## Exercise
Include in the reply only the lines from the start of the data below through the line containing "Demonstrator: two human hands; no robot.", reproduced exactly and with no pictures.
########################################
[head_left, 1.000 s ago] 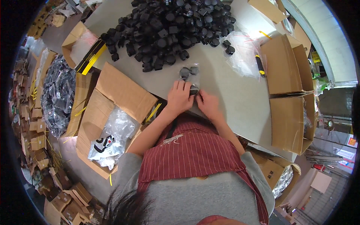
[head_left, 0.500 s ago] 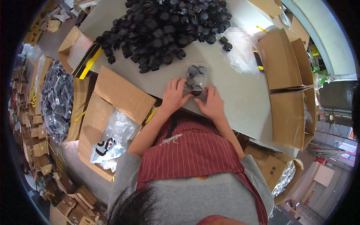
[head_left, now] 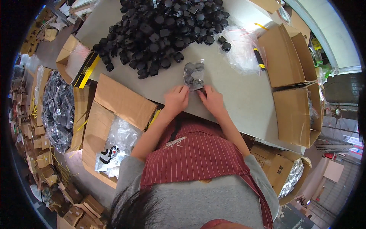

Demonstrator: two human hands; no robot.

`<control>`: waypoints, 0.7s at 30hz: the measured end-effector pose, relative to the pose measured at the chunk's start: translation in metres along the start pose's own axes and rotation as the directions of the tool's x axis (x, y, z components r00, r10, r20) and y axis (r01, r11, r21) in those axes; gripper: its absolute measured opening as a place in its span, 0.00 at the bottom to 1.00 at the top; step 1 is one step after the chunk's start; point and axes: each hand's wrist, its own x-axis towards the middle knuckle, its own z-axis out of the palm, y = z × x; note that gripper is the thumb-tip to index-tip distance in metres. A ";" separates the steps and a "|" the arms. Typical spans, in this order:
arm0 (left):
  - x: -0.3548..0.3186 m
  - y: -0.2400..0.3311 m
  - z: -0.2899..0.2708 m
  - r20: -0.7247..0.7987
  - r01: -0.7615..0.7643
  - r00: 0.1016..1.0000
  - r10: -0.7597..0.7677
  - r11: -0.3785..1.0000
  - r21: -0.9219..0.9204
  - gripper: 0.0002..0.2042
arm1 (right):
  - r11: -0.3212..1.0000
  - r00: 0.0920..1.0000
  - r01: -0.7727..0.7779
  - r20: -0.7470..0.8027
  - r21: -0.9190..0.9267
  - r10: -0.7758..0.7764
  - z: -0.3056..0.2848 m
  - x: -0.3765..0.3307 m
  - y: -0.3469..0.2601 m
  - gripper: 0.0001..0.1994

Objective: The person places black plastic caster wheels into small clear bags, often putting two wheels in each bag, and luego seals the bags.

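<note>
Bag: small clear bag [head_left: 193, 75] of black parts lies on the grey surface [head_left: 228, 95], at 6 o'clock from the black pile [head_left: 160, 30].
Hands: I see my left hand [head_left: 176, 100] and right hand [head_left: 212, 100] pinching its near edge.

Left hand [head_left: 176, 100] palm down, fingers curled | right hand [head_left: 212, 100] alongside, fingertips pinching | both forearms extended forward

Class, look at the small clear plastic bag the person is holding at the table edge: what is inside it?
Inside the clear bag, several dark, round black parts show through the plastic. Their exact number cannot be told. The left hand and right hand cover its lower end.
</note>
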 end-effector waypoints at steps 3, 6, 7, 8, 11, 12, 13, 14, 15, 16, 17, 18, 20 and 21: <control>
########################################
## Final answer
[head_left, 1.000 s ago] 
[head_left, 0.500 s ago] 
[head_left, now] 

Demonstrator: two human hands; no robot.

For this exercise, nothing further remains.